§ PROMPT
The answer is to be an exact copy of the lines below running from the line with "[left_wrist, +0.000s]" down to the line with "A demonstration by", both ends included, and nothing more.

§ EXCERPTED RECORDS

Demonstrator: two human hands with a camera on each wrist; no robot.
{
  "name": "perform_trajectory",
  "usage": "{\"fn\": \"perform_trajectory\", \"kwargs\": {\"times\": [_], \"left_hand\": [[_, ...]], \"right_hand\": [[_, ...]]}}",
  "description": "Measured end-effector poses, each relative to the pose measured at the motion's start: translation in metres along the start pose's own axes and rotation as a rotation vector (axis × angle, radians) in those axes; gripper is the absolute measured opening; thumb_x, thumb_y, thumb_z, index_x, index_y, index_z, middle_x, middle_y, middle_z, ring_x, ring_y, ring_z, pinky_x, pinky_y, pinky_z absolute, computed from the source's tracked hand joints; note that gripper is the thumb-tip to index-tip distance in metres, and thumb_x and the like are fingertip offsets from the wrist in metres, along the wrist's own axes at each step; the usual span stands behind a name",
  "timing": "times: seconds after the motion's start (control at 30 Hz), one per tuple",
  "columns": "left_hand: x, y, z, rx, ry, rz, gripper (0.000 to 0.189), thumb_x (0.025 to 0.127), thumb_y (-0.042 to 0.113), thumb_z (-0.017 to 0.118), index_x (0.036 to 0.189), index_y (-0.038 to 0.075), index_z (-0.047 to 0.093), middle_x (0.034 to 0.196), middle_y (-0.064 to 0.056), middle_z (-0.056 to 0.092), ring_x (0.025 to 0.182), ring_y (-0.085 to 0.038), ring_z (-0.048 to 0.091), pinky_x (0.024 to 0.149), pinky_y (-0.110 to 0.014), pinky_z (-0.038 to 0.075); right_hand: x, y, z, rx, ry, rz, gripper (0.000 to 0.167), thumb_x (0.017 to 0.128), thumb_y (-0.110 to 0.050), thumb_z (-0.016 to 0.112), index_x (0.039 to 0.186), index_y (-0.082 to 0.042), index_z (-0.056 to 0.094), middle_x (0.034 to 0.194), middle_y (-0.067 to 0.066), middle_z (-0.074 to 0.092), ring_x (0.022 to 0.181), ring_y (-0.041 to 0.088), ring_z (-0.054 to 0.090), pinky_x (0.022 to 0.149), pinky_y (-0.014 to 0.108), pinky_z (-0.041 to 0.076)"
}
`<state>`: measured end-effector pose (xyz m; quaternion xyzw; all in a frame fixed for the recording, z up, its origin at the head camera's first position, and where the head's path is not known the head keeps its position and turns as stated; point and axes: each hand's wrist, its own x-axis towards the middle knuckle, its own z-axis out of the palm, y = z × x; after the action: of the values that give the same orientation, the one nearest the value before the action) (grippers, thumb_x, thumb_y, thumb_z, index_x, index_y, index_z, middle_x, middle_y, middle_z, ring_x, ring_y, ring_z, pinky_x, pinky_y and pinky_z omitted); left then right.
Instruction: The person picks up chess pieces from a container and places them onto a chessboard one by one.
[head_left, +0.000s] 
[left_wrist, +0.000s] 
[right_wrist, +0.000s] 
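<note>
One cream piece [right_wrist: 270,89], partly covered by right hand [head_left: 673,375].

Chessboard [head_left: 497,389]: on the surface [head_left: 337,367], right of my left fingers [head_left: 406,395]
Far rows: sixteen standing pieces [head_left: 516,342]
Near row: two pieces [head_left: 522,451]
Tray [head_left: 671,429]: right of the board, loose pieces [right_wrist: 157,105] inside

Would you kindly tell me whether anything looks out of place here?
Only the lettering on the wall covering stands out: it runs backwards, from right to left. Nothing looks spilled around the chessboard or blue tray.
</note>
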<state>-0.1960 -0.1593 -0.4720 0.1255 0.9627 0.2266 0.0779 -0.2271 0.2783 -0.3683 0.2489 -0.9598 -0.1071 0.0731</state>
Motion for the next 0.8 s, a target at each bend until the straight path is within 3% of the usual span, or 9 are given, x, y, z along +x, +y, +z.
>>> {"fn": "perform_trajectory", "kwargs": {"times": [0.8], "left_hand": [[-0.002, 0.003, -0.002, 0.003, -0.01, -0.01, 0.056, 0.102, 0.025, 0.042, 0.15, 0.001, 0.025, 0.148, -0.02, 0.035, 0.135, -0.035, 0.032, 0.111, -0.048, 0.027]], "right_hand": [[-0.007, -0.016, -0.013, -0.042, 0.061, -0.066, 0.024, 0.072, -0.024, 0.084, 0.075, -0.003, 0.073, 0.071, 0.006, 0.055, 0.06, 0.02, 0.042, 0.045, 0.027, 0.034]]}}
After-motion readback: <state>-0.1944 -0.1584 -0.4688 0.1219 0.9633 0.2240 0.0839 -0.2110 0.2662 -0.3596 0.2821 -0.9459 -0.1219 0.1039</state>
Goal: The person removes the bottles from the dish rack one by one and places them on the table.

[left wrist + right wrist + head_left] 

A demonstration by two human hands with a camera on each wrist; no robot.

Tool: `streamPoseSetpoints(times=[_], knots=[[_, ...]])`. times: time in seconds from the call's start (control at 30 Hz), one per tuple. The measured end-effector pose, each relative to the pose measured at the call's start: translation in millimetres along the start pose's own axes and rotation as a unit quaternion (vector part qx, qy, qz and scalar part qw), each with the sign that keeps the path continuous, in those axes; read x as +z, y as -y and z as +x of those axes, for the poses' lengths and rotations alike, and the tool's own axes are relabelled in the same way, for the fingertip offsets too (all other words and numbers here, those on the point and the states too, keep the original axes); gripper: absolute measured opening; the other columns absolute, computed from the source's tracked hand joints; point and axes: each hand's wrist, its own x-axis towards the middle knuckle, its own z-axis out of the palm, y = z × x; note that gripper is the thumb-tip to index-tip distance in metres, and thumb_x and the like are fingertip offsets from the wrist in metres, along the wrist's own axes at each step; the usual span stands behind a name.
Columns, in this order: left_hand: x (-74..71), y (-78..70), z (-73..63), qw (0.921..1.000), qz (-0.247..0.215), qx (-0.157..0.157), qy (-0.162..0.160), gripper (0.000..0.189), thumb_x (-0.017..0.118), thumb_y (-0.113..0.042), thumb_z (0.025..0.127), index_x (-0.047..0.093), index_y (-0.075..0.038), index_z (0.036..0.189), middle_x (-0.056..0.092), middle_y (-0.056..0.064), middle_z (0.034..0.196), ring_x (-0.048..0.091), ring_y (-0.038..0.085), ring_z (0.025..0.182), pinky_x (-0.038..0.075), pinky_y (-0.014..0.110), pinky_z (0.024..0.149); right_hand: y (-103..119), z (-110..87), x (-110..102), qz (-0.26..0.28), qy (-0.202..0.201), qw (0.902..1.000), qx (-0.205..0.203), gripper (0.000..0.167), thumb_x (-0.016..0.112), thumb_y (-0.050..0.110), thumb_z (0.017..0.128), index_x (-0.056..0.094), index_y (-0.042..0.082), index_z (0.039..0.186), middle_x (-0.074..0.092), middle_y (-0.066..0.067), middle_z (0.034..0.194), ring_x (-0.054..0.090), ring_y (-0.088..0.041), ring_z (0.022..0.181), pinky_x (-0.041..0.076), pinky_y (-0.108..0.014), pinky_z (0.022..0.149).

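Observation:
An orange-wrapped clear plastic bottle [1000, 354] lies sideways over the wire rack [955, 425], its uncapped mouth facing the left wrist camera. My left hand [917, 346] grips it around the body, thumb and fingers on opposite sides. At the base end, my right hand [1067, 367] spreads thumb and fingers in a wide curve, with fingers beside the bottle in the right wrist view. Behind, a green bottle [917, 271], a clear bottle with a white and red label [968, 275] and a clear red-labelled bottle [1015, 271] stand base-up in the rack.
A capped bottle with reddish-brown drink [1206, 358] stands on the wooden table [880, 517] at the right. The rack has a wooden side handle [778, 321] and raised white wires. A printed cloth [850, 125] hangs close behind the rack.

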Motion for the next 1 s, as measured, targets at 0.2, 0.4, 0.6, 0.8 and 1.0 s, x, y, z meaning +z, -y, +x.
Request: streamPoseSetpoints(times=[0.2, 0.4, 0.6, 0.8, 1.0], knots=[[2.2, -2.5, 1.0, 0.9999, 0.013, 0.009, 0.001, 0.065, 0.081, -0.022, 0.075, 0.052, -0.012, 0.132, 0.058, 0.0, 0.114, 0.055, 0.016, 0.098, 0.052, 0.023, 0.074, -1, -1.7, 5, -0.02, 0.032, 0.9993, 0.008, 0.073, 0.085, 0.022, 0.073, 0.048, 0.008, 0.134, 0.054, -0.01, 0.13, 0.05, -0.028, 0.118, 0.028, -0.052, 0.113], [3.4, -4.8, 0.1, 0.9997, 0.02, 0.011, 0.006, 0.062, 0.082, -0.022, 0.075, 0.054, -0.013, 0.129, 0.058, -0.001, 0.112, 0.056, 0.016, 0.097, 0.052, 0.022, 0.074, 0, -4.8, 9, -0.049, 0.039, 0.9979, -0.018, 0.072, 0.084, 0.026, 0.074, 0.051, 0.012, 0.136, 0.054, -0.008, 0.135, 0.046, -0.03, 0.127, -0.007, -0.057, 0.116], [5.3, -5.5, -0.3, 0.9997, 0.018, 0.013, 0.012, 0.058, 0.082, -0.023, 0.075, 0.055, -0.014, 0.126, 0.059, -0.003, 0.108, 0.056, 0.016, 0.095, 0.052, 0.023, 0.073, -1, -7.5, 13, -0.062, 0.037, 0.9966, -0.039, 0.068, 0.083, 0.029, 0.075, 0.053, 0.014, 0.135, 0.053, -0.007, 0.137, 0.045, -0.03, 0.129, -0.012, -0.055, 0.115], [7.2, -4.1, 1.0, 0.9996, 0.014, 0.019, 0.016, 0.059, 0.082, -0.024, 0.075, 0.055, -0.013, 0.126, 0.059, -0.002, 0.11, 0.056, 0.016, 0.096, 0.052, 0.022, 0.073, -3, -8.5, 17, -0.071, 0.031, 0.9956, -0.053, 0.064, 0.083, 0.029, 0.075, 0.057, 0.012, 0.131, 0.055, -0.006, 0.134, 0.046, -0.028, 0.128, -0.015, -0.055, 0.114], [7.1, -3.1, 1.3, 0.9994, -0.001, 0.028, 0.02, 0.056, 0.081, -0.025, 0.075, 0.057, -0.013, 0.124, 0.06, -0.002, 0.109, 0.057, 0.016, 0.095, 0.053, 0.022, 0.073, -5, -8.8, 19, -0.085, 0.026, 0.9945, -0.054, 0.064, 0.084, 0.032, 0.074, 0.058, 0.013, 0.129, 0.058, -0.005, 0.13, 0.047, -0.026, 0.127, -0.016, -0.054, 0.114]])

§ EXPECTED OUTPUT
[left_wrist, +0.000s] 
[right_wrist, +0.000s] 
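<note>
One cream piece [right_wrist: 270,89], partly covered by right hand [head_left: 673,375].

Chessboard [head_left: 497,389]: on the surface [head_left: 337,367], right of my left fingers [head_left: 406,395]
Far rows: sixteen standing pieces [head_left: 516,342]
Near row: two pieces [head_left: 522,451]
Tray [head_left: 671,429]: right of the board, loose pieces [right_wrist: 157,105] inside

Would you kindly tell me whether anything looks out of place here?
Only the lettering on the wall covering stands out: it runs backwards, from right to left. Nothing looks spilled around the chessboard or blue tray.
</note>
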<state>-0.1960 -0.1593 -0.4720 0.1255 0.9627 0.2266 0.0779 -0.2271 0.2783 -0.3683 0.2489 -0.9598 -0.1071 0.0731</state>
Motion for the next 0.8 s, a target at each bend until the straight path is within 3% of the usual span, or 9 are given, x, y, z along +x, +y, +z.
>>> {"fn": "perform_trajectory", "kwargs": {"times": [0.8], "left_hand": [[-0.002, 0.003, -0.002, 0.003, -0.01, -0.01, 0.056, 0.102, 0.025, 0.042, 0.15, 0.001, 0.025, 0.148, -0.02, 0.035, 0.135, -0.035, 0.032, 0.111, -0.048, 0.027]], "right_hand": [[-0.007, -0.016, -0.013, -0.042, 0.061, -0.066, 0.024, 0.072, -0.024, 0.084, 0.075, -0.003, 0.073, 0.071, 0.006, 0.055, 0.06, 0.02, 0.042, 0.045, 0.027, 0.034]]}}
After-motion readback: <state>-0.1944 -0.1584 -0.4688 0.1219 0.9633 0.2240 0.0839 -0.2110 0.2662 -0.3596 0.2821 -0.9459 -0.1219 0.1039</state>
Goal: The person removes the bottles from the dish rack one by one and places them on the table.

[left wrist + right wrist + head_left] 

A demonstration by two human hands with a camera on each wrist; no robot.

The answer has been written out in full.